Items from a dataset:

---*---

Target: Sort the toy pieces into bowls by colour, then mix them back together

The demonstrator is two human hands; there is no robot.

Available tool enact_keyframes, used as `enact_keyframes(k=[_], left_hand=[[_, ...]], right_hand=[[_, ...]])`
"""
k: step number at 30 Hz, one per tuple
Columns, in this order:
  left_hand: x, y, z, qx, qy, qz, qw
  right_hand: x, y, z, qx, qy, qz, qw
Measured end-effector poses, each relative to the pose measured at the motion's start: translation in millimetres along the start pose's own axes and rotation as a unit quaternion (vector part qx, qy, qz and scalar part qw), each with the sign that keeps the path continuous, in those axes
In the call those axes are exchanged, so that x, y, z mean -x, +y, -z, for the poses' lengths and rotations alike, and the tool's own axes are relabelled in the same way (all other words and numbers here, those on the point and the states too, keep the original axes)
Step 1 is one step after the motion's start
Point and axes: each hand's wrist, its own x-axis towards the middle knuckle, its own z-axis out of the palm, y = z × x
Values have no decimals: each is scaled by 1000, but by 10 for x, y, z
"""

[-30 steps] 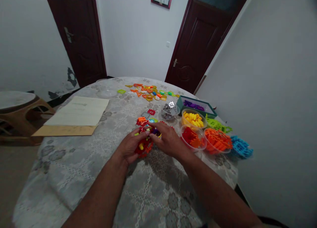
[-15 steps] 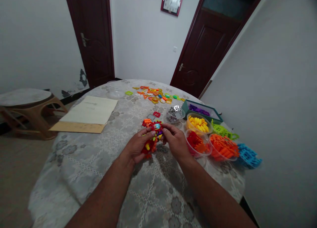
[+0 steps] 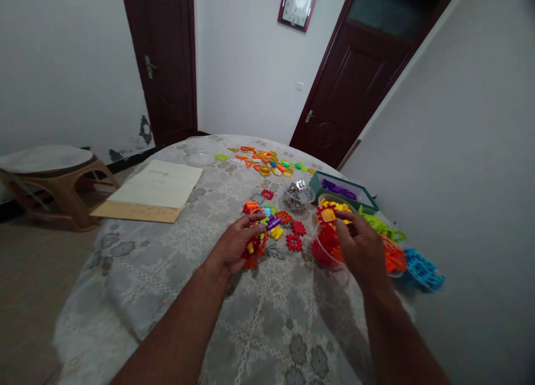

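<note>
My left hand (image 3: 234, 248) is closed round a small build of red, orange and yellow plastic pieces (image 3: 254, 244) on the patterned tablecloth. My right hand (image 3: 359, 243) hovers over the clear bowl of red pieces (image 3: 324, 251), its fingers pinched on a red and yellow piece (image 3: 328, 213). Loose red pieces (image 3: 295, 235), a purple piece (image 3: 273, 222) and a yellow piece lie on the cloth between the two hands.
More bowls stand at the right: yellow, orange (image 3: 393, 257) and grey pieces (image 3: 297, 194). A teal box of purple pieces (image 3: 343, 187), green and blue piles (image 3: 422, 268), a far scatter of pieces (image 3: 263, 161), papers (image 3: 154, 190) and a stool (image 3: 54, 179) surround them.
My right hand left the build and moved right to the bowl of red pieces, where it took a piece. The left hand kept the build. The camera shifted slightly.
</note>
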Motion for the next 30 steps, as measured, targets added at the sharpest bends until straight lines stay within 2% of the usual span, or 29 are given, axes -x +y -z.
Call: enact_keyframes(k=[3,5,6,8,10,13,16,19,22,24,26,30], left_hand=[[-6,-8,6,-21,-3,-11,1000],[-12,-19,11,-36,-7,-18,999],[-13,-23,13,-42,-11,-20,999],[-11,-27,13,-49,-20,-17,998],[-3,-24,6,-53,-28,-16,998],[20,-13,-8,-76,-33,-30,996],[44,-8,-15,-103,-45,-45,993],[58,-8,-22,-102,-57,-56,992],[58,-7,-32,-91,-44,-45,994],[46,-8,-34,-76,-38,-29,996],[25,-13,-26,-56,-37,-17,998],[-19,-10,-2,-7,-13,-5,1000]], right_hand=[[-2,365,251,155,-33,62,985],[21,528,283,192,-58,91,975],[36,562,265,199,-50,111,972],[70,511,187,191,-16,145,971],[114,313,74,144,-7,151,978],[198,-103,-136,16,-89,94,992],[281,-410,-399,-125,-193,-1,973],[335,-502,-657,-229,-244,-70,940],[357,-480,-789,-287,-237,-119,920],[351,-446,-769,-296,-229,-135,918],[316,-389,-663,-277,-213,-131,928],[149,-141,-278,-203,-130,-96,966]])
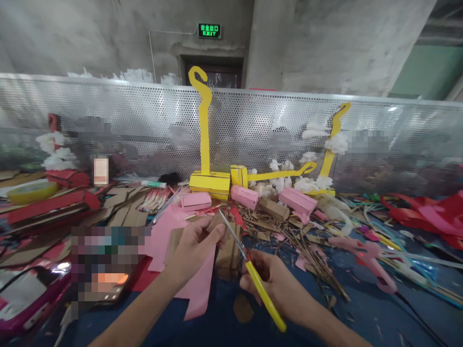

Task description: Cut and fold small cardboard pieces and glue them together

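Left hand (pixel 197 246) is clamping a small cardboard piece (pixel 217 220) between thumb and fingers, above the near middle of the table (pixel 173 327). Grip is sitting near the edge, probably to keep it stiff while leaving room for blades. Right hand (pixel 269 278) is gripping the scissors (pixel 263 294), fingers wrapped around the yellow handles, blades pointing up and away toward the piece. Tips are lying right by it; can't tell if metal is touching. Blades are looking near together.

A brown cardboard sheet (pixel 228 255) is lying just below the hands, pink paper (pixel 198 294) to its left, likely for easy reach. Loose brown disc (pixel 243 308) is resting nearer the wearer.

Tall yellow hook (pixel 204 130) is standing upright on its box base (pixel 210 183), wide side down, which should be steadying it. The second yellow hook (pixel 278 175) is lying sideways, shaft across the white fluff (pixel 280 184). Pink boxes (pixel 196 201) are sitting in front of them, apparently parked beyond the cutting space. Glue gun (pixel 376 265) is lying off right, clear of both hands, cord trailing toward the near edge.
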A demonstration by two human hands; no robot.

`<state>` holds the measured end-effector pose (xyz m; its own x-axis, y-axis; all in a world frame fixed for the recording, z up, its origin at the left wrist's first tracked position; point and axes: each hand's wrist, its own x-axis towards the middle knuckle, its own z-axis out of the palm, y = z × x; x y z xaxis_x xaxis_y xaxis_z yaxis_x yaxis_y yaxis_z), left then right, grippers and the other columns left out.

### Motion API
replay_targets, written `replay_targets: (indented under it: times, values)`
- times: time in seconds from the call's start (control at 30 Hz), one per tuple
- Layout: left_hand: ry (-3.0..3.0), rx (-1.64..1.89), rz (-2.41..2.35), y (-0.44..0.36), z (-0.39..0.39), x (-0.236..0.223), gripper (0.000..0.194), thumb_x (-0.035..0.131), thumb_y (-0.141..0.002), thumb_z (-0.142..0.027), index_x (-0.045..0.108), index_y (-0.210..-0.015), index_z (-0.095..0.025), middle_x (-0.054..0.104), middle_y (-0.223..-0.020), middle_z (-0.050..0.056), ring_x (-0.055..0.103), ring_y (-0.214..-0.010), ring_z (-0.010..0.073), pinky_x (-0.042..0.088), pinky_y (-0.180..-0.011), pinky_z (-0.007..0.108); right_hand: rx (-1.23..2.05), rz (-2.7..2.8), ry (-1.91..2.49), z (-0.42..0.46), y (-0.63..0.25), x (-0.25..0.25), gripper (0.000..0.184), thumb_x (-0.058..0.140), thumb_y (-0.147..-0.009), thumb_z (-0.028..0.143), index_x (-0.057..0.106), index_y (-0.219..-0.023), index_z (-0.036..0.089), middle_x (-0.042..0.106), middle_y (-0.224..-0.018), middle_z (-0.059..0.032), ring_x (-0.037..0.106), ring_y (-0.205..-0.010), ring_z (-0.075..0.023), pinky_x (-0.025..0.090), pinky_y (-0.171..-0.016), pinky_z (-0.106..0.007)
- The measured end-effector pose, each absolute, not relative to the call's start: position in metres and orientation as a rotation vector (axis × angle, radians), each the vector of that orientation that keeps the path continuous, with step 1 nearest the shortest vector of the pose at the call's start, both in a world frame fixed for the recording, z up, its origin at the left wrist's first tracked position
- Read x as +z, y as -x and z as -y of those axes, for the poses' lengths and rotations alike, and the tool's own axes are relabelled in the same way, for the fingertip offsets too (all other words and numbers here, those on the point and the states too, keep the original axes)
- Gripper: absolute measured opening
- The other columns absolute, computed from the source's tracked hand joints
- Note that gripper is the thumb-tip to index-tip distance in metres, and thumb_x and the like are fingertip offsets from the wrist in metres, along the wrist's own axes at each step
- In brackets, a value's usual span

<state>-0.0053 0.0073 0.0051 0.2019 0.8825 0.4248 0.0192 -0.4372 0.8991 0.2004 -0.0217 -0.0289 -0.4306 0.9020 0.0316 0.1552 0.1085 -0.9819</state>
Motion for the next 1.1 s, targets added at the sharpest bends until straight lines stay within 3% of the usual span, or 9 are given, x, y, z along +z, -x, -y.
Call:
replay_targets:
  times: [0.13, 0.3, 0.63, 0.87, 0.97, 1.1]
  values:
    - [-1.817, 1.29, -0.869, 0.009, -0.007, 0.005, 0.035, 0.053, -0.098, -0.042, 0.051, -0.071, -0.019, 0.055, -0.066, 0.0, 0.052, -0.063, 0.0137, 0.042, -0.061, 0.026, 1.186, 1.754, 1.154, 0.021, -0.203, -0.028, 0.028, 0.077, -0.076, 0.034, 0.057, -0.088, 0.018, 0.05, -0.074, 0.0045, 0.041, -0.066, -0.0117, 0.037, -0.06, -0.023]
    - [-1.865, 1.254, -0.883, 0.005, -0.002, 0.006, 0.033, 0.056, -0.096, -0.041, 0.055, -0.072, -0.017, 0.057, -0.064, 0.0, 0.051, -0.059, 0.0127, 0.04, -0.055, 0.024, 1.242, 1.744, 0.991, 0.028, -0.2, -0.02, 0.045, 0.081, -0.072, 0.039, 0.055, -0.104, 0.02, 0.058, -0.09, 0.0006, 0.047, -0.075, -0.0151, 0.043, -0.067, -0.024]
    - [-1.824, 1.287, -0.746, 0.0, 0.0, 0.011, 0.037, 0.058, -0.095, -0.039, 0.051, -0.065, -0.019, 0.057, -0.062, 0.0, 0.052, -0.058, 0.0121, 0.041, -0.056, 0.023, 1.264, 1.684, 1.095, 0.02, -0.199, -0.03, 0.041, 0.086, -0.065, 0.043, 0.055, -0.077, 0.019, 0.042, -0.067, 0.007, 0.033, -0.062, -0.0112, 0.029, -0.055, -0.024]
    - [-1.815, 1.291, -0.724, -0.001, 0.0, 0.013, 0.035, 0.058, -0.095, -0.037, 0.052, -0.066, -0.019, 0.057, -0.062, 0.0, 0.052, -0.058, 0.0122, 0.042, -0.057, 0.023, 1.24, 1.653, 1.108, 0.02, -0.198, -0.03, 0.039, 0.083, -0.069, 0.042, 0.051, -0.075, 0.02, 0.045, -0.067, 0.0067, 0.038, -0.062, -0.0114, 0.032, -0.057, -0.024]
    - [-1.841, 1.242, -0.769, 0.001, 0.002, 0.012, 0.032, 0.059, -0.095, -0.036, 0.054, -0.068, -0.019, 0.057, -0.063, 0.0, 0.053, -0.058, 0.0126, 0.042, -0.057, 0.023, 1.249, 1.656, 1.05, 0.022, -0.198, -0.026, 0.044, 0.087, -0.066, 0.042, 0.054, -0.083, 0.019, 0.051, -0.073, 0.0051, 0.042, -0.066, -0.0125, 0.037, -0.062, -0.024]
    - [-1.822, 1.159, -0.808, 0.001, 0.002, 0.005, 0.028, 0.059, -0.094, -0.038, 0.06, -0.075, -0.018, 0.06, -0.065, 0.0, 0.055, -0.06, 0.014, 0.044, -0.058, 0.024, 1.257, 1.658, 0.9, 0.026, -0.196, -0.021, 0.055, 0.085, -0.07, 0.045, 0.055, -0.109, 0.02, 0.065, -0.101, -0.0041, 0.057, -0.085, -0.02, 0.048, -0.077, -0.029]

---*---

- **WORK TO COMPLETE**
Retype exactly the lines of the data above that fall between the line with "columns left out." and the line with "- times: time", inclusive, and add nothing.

- **EXERCISE RESULT**
`<state>` holds the measured end-effector pose (xyz m; its own x-axis, y-axis; all in a world frame fixed for the recording, z up, its origin at the left wrist's first tracked position; point and axes: each hand's wrist, its own x-axis towards the middle knuckle, its own z-axis out of the palm, y = z × x; x y z xaxis_x xaxis_y xaxis_z yaxis_x yaxis_y yaxis_z), left then right, grippers and the other columns left out.

### Motion API
replay_targets, written `replay_targets: (indented under it: times, values)`
- times: time in seconds from the call's start (control at 30 Hz), one per tuple

The output given here is complete.